**WORK REQUEST**
The lines to copy run from the one containing "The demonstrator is" through the last line of the listing; copy them exactly and nothing more.

**STORED DATA**

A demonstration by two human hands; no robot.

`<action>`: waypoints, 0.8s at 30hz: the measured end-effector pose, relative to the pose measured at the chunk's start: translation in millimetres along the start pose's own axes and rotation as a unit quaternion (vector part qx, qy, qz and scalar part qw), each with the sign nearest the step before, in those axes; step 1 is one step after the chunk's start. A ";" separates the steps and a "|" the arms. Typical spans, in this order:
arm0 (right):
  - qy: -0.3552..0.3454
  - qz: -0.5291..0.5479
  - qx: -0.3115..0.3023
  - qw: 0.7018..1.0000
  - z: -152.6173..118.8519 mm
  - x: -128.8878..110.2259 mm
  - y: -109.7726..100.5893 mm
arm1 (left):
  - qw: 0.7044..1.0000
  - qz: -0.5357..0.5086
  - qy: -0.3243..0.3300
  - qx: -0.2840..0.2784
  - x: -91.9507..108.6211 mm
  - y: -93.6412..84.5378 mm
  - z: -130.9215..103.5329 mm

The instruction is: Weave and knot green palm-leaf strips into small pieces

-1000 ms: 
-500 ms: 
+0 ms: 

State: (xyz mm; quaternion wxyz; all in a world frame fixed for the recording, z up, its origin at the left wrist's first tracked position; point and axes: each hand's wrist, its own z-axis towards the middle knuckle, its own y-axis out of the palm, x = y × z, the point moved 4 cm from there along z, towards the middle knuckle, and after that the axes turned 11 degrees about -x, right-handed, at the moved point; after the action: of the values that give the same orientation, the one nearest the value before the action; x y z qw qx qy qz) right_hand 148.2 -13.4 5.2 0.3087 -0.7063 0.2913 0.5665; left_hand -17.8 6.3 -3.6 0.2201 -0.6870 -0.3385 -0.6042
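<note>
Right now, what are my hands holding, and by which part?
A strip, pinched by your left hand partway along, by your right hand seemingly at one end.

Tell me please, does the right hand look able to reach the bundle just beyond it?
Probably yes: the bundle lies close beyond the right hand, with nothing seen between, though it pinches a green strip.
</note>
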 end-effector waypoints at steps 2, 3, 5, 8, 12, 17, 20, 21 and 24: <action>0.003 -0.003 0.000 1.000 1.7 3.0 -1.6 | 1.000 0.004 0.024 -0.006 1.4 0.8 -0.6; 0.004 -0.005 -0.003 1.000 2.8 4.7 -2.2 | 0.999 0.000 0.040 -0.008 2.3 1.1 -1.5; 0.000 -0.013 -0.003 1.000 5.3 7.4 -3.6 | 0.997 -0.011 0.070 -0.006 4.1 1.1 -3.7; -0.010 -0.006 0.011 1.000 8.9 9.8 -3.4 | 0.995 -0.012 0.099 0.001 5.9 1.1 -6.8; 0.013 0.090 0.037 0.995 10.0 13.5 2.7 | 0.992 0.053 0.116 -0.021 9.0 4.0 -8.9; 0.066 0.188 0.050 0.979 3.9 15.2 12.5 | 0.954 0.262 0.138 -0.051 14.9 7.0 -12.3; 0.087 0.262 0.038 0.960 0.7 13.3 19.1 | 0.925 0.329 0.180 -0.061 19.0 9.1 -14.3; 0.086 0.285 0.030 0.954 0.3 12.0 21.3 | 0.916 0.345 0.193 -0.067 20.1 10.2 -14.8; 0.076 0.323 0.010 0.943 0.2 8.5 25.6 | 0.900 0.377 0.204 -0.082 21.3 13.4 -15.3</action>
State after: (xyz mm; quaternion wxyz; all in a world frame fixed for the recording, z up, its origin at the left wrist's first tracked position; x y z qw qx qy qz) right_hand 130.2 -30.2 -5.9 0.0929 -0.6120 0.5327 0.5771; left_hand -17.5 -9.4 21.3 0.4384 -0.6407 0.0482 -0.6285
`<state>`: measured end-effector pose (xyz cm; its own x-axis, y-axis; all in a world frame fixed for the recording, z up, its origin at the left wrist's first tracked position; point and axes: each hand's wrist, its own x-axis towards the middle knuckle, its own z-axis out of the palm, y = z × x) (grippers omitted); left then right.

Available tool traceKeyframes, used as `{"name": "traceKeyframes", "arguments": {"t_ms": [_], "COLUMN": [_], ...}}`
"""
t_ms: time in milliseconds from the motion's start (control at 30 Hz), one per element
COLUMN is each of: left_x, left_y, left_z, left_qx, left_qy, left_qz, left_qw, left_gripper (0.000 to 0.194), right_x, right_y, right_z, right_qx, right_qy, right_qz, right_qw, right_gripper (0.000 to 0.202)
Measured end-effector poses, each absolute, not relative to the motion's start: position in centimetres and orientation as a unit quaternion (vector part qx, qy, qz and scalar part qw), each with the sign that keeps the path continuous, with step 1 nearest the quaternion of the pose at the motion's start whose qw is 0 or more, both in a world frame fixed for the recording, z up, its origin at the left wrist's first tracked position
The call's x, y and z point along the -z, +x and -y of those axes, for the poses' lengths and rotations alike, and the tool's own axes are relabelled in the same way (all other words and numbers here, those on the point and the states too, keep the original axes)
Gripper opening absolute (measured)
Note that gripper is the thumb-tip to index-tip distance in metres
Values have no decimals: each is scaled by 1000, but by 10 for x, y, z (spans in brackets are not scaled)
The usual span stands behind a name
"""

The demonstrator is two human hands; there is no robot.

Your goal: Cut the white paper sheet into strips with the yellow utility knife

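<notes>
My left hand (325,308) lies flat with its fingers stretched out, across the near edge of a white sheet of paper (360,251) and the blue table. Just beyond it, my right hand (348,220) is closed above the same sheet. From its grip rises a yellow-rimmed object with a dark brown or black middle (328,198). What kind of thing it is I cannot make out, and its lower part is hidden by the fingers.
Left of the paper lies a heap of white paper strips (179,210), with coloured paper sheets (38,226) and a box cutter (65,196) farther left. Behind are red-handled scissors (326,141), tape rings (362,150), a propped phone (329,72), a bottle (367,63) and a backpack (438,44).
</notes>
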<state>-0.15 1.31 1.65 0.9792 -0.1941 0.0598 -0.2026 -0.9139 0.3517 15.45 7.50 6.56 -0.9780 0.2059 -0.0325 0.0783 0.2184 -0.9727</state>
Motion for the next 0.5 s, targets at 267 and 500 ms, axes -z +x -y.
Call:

**ANSWER BOX**
The demonstrator is two human hands; there is no robot.

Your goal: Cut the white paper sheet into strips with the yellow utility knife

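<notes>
My left hand (325,308) lies flat with its fingers stretched out, across the near edge of a white sheet of paper (360,251) and the blue table. Just beyond it, my right hand (348,220) is closed above the same sheet. From its grip rises a yellow-rimmed object with a dark brown or black middle (328,198). What kind of thing it is I cannot make out, and its lower part is hidden by the fingers.
Left of the paper lies a heap of white paper strips (179,210), with coloured paper sheets (38,226) and a box cutter (65,196) farther left. Behind are red-handled scissors (326,141), tape rings (362,150), a propped phone (329,72), a bottle (367,63) and a backpack (438,44).
</notes>
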<state>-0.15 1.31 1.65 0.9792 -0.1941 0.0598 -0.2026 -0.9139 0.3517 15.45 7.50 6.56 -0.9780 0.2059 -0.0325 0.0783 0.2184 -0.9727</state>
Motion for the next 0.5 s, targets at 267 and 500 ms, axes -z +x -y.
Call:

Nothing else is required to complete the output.